二十八日,谕监司杨应魁、副将秦宏猷,遍视各营盘。凡屯扎卑湿之地,俱着就近移入垲处,以免霉气薰蒸。
六月初四日,贝子令传满汉文武各员,凡有割辫民人,听其往来入城贸易,不许盘诘。先是,贝子商之监司杨应魁曰:自统军以来,所有市贸以供军需者,已严谕满汉兵丁,不许短价强买;一粒不取,寸草莫拾。今访得军中需用物料,腾贵非常,其中必有阻碍。杨应魁即启云:郡中需用百物,半产自天仙及黄岩沿海地方。今居民俱被寇胁割辫,仙、天虽已半复,民人尚不敢入郡,故贸易无多,需用不给。自贝子谕后,其远近逃窜者,相率来归,不绝于道。斗米尺布,俱负戴入市,城中大有起色。

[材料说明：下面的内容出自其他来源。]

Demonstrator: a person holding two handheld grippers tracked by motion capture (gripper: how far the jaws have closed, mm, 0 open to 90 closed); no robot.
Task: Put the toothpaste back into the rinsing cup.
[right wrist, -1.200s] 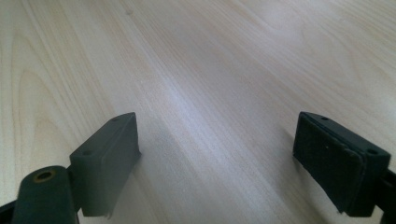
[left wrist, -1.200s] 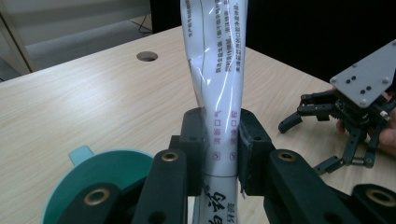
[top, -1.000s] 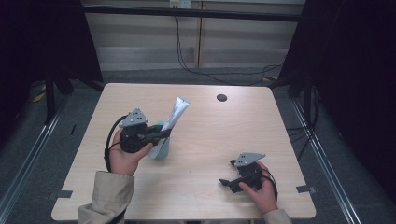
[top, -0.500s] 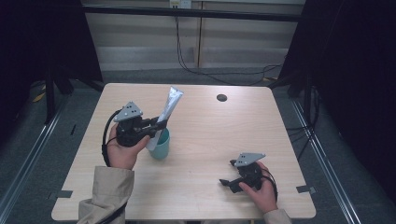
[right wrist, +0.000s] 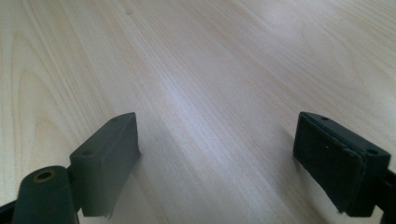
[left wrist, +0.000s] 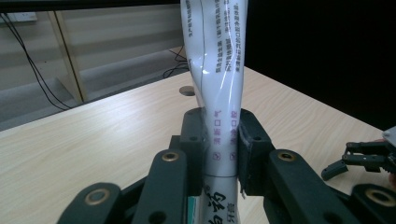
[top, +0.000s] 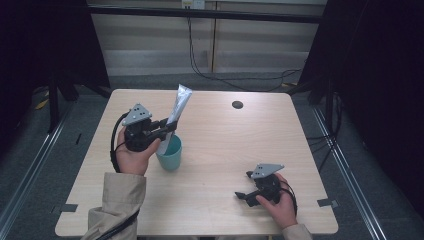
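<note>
A white toothpaste tube (top: 178,109) with pink print stands nearly upright, its lower end down in a teal cup (top: 170,153) on the left half of the table. My left gripper (top: 169,127) is shut on the tube (left wrist: 217,107) at about mid-height, just above the cup's rim, both pads pressed flat on it. My right gripper (top: 242,195) rests low on the table near the front right, jaws wide apart with bare wood between its pads (right wrist: 109,154). It also appears far off in the left gripper view (left wrist: 359,158).
A light wooden table (top: 240,145) with a small dark round cable hole (top: 237,104) at the back centre. Dark curtains stand on both sides, and cables hang along the wall behind. Floor rails run along the table's left and right.
My left gripper has swung the tube from a slant to nearly upright and lowered its end into the teal cup. The right gripper has stayed where it was.
</note>
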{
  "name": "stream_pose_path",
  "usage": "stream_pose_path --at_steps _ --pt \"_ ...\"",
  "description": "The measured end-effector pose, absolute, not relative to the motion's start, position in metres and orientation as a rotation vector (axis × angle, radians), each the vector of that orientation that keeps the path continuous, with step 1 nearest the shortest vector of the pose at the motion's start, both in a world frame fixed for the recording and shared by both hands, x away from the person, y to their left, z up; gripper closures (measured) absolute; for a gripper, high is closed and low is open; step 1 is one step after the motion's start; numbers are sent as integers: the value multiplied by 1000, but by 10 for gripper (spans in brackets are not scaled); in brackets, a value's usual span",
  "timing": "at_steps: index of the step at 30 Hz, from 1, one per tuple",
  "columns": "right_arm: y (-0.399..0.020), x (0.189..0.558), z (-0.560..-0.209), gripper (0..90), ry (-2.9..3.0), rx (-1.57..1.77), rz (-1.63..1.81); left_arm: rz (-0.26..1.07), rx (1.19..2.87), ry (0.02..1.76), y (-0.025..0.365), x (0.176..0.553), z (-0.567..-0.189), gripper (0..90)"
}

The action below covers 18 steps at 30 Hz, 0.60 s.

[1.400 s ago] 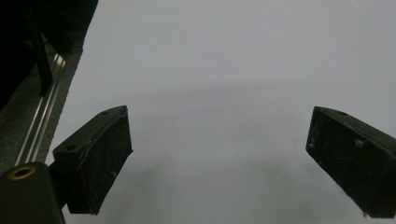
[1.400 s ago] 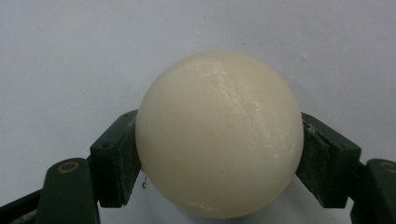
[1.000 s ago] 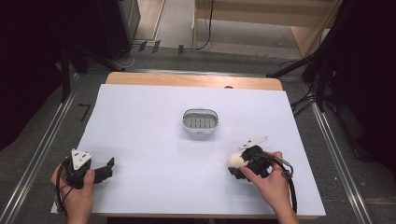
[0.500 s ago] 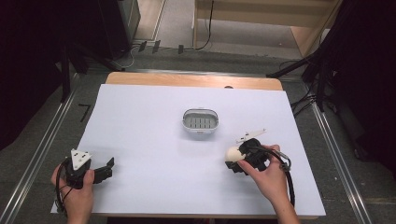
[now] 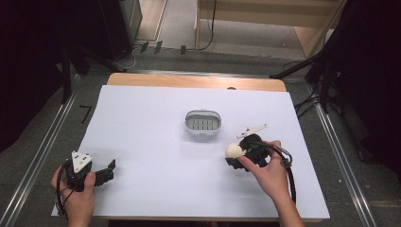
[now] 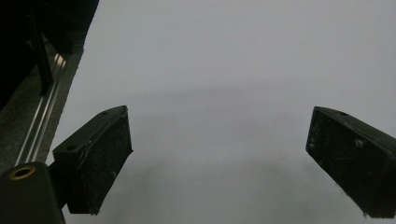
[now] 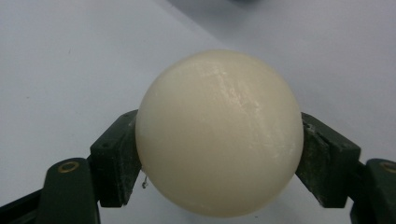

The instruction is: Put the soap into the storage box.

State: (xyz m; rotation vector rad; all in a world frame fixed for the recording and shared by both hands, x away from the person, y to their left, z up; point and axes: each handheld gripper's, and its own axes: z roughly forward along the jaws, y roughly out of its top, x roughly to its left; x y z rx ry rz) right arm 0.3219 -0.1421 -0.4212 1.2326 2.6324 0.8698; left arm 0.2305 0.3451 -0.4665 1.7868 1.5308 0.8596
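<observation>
So far, at lower left of the high view, the left gripper (image 5: 106,171) rests idle on the white table (image 5: 142,123), jaws spread wide with nothing between them. At centre sits the small grey basket (image 5: 203,124), seemingly empty. Right of centre, the right gripper (image 5: 235,155) is clamped on the cream ball (image 7: 218,133): picked up, delivery probably remaining.

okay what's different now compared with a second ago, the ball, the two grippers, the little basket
The right gripper, its fingers shut on the cream ball, has carried the ball a little way up the table toward the small grey basket. Nothing was picked up or let go in that time. The left gripper stayed near the table's front left corner, fingers open with nothing between them, and the basket kept its place.
</observation>
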Motion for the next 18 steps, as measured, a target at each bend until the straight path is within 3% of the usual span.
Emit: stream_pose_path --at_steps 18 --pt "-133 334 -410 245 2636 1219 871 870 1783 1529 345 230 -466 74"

仙居,天台二县,自寇曾养性逼台郡以后,山贼蜂起,俱假大寇旗号,遍满天、仙乡村。幸贝子恢复仙居,山贼惧战星散。有洋梵地方居民七十余人,被地方出首,诬为真贼。贝子发满帅与杨道研讯,以无器械为据,难以悬坐,启贝子,概行省释。
又沿江海东路大芬、泗淋数十里地方,时有寇船挨岸停泊,在地居民,为贼所制,逼勒粮饷,居民无奈供应。有启贝子请屠之者。贝子以事出威胁,非其得已,令监司杨应魁访实,如果情真,拿为首者正法。后杨应魁以地民居近沿海,与贼密迩,且官兵遥远,救援不及,民又以自保身家计,首从无可区别。贝子云:通寇法虽难贷,然则将如之?何应魁启以大寇在境未除,居民多乃无辜,概得诛之,似觉不忍。贝子大然其言。云:尔先得我心。今尔以片语全活数万生灵,其功德可与尔均之矣。即遍令满汉各官,此后如有不轨之徒,自能廉访得实,无许尔辈妄启,以致反多滋累。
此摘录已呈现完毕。